Closed FineFindus closed 9 months ago
Cashew relies too heavily on Google services. Google services are mainly used for cloud backups using Drive. There are no plans to write 2 copies of the app with one having a stripped down version of Play Services.
There is already an open source release available here on GitHub.
Thanks for the quick response. There is no need to write two versions, you can create flavors of the app, and disable the backup feature with a simple if statement :), for example like https://github.com/deckerst/aves does it for their libre version.
There is already an open source release available here on GitHub.

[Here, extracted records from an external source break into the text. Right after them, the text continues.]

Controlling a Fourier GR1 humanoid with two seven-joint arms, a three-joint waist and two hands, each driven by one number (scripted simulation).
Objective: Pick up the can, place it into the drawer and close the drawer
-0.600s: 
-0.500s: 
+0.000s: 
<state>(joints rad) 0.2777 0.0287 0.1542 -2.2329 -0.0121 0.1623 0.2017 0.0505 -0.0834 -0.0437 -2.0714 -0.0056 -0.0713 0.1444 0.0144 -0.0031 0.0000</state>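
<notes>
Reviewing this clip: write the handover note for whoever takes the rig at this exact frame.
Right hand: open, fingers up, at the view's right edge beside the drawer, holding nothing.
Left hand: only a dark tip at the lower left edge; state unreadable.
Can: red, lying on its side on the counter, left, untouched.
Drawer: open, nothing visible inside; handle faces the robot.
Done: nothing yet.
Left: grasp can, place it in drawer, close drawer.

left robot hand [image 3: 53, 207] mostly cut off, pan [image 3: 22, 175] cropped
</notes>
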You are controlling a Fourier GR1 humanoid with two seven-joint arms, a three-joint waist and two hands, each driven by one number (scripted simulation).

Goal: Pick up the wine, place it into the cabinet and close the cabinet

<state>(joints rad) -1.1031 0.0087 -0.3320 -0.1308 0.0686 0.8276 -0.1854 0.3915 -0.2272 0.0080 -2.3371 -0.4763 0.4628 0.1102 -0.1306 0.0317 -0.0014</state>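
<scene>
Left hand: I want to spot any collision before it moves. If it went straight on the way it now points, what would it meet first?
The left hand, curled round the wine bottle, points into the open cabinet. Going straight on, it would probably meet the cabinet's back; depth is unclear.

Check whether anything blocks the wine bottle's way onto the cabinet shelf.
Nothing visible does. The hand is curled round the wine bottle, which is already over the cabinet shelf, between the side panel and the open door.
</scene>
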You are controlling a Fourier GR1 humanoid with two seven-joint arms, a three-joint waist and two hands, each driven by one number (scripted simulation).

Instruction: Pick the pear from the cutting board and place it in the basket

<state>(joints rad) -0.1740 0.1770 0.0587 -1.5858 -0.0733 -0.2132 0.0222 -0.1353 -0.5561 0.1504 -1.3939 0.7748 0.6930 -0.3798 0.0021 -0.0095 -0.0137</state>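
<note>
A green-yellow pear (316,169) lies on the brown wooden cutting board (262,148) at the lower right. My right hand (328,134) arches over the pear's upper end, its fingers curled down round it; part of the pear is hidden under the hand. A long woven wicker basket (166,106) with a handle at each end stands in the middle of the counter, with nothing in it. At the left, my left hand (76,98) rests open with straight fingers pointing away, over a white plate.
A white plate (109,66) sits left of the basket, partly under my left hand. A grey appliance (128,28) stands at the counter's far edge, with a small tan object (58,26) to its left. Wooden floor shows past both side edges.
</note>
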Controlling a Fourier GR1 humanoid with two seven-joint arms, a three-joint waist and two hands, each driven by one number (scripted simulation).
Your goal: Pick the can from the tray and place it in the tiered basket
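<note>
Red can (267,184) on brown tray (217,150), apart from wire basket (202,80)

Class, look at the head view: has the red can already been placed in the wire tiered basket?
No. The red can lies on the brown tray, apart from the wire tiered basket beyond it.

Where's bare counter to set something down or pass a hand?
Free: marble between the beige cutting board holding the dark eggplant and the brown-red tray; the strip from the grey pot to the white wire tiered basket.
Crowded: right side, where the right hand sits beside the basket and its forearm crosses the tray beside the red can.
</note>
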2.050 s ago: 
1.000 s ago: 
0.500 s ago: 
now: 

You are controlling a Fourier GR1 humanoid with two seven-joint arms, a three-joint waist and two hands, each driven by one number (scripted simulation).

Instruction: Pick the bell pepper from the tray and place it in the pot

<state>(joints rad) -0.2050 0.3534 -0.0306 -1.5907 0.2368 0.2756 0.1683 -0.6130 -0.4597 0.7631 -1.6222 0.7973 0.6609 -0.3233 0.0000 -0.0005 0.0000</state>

F-Droid is a much more convenient place to manage installed apps, with the added benefit, that the apps are actually free.
Agreed !
I totally agree!
According to Exodus report (done locally with AppManager app) there is only 1 library that should be removed: Google Play Billing Library
After that you could hide any google related widget with a simple "if" statement as mentioned above
Maybe we can get this app in IzzyOnDroid repo at least. @IzzySoft is this application suitable for your repo?
Well, not in its current state:
Offending libs:
---------------
* BillingClient (/com/android/billingclient): NonFreeComp,NonFreeNet
* Firebase Data Transport (/com/google/android/datatransport): NonFreeNet
* Google Mobile Services (/com/google/android/gms): NonFreeComp
* Google Play Core (/com/google/android/play/core): NonFreeNet,NonFreeComp
* Play Integrity API (/com/google/android/play/integrity): NonFreeComp,NonFreeNet
* Firebase (/com/google/firebase): NonFreeNet,NonFreeComp
* firebase-firestore (/com/google/firebase/firestore): NonFreeDep,NonFreeNet
* FlutterFire (/io/flutter/plugins/firebase): NonFreeNet
8 offenders.
For an app dealing with sensitive information (here: personal finances), all those need to be gone. Easy for BillingClient maybe, but afraid less easy for Firestore – which would mean a migration to a different storage, e.g. appwrite or Supabase could be viable alternatives for that (both are intended as FOSS replacements for Firebase).
SigningBlock blobs:
-------------------
0x504b4453 (DEPENDENCY_INFO_BLOCK; GOOGLE)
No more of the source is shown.